In realtà è già a partire dal lontano 2007 che Google aveva in mente di realizzare un qualcosa di simile: in questo anno, infatti, era stato ideato “Agent Rank“, un’associazione tra contenuti e firma dell’autore che prevedeva dei possibili vantaggi, dal punto di vista SEO, per i contenuti realizzati da chi aveva acquisito un determinato livello di autorevolezza.
Anche con l’Autorship di Google, d’altronde, l’aspetto SEO ha avuto una grande rilevanza: l’associazione tra un contenuto ed il profilo Google Plus dell’autore, infatti, riusciva spesso a garantire dei vantaggi molto interessanti per quanto riguarda il CTR. Potete immaginare che in una pagina di 10 risultati semplici, se il 7° presentava la faccina, poteva attirare molto di più rispetto ai competitors.
Pensando alla fotografia che compariva accanto ai contenuti associati a Google Plus viene proprio da dire, con una battuta, che il motore di ricerca voleva privilegiare chi era disposto a “metterci la faccia”, tuttavia questa idea di privilegiare i contenuti di qualità non ha portato ai risultati sperati.
Sono davvero numerose, in effetti, le cose che non sono andate nel verso giusto nel grande progetto dell’Autorship.

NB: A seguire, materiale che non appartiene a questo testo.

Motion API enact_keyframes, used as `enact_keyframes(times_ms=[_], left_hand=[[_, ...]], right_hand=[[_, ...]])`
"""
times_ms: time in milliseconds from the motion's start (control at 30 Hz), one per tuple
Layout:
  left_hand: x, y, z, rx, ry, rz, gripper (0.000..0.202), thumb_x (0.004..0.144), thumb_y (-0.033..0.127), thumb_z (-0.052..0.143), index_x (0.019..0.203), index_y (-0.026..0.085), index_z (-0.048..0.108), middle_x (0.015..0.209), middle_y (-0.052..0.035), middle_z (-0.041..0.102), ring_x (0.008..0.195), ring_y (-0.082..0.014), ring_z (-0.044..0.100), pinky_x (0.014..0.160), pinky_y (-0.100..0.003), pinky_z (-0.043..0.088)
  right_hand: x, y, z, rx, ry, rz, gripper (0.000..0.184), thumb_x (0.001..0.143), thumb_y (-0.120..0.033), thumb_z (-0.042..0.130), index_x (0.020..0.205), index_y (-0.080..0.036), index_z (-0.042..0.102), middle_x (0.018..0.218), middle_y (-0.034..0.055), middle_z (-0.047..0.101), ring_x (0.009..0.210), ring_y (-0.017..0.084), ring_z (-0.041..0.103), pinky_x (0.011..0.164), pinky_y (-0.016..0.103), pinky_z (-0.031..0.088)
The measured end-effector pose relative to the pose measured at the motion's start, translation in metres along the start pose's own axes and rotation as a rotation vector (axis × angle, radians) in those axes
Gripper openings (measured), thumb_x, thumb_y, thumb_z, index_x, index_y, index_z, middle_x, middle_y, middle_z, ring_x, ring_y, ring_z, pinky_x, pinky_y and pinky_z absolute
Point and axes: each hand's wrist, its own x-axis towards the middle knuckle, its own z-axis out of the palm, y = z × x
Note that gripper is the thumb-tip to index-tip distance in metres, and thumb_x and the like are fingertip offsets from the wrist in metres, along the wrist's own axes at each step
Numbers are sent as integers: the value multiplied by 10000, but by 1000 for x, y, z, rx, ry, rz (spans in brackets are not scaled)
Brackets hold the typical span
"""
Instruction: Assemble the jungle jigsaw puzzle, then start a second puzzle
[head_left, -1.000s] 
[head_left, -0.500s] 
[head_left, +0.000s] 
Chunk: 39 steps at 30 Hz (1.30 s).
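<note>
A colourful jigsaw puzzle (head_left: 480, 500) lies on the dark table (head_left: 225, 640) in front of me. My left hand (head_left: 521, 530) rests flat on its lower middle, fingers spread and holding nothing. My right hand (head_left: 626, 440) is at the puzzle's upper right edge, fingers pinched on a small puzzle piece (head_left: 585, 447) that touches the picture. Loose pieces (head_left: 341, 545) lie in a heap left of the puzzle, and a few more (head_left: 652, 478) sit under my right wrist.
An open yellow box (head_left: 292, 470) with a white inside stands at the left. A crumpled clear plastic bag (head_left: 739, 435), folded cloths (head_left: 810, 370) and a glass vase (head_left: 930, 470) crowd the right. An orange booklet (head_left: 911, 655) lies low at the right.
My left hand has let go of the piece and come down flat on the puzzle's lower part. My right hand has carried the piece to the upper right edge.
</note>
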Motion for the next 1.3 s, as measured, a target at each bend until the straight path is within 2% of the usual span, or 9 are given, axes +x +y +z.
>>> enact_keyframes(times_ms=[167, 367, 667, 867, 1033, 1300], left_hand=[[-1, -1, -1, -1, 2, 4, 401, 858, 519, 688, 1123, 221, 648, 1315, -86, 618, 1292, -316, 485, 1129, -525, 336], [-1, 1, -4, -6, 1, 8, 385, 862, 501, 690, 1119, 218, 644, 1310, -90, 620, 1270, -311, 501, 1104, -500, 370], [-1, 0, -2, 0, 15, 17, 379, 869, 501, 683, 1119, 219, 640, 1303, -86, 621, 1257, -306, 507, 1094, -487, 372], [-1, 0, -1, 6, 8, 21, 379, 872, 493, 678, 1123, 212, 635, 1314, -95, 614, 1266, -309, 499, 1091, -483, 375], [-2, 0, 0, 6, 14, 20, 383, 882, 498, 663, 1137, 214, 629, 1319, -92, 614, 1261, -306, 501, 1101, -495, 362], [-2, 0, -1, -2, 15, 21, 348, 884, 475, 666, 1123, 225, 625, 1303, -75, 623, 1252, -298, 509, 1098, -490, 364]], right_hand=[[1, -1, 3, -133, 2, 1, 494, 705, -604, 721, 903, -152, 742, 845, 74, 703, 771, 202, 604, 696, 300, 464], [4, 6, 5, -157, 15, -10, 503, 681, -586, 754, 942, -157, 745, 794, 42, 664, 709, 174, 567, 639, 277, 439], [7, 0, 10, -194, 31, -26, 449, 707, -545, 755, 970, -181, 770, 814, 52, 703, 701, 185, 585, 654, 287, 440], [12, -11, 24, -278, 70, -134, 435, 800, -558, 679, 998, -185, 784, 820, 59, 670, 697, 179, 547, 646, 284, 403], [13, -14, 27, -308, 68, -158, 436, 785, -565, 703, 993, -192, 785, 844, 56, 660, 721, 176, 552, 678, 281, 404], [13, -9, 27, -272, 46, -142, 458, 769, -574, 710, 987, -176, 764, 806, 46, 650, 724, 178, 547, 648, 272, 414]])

L’abbandono del progetto. Cosa non è andato?

Anzitutto, c’è da sottolineare che il numero di autori che hanno interiorizzato questa novità, anche a distanza di lungo tempo dal suo lancio, è stato piuttosto ridotto, forse anche per il fatto che l’associazione tra il sito ed il profilo Google Plus non era un’operazione semplicissima, ed allo stesso tempo il desiderio di guadagnare delle posizioni all’interno della SERP, o comunque visibilità, ha spesso fatto perdere di vista l’obiettivo originario dell’Autorship, ovvero la produzione di contenuti firmati e di qualità.
Google, inoltre, ha notato delle differenze davvero minime, a livello di click da parte dei navigatori, tra contenuti semplici e contenuti con Autorship: un dato davvero pessimo alla luce dell’obiettivo che il motore di ricerca si era prefissato.
Oltre a questi problemi primari ve ne sono degli altri che sono stati poco evidenziati, ma che hanno certamente influito nell’abbandono di questa idea: in moltissimi casi, ad esempio, il nome associato al contenuto non corrispondeva realmente a quello dell’autore, facendo venir meno, così, il principio di fondo del progetto: i casi in cui un determinato profilo di Google Plus pubblicava a proprio nome contenuti scritti da altri autori sono stati innumerevoli.

Insomma, questa idea davvero molto, molto ambiziosa è stata momentaneamente accantonata, ma chi lo sa… Google avrà già in mente delle nuove soluzioni per privilegiare i contenuti “firmati”?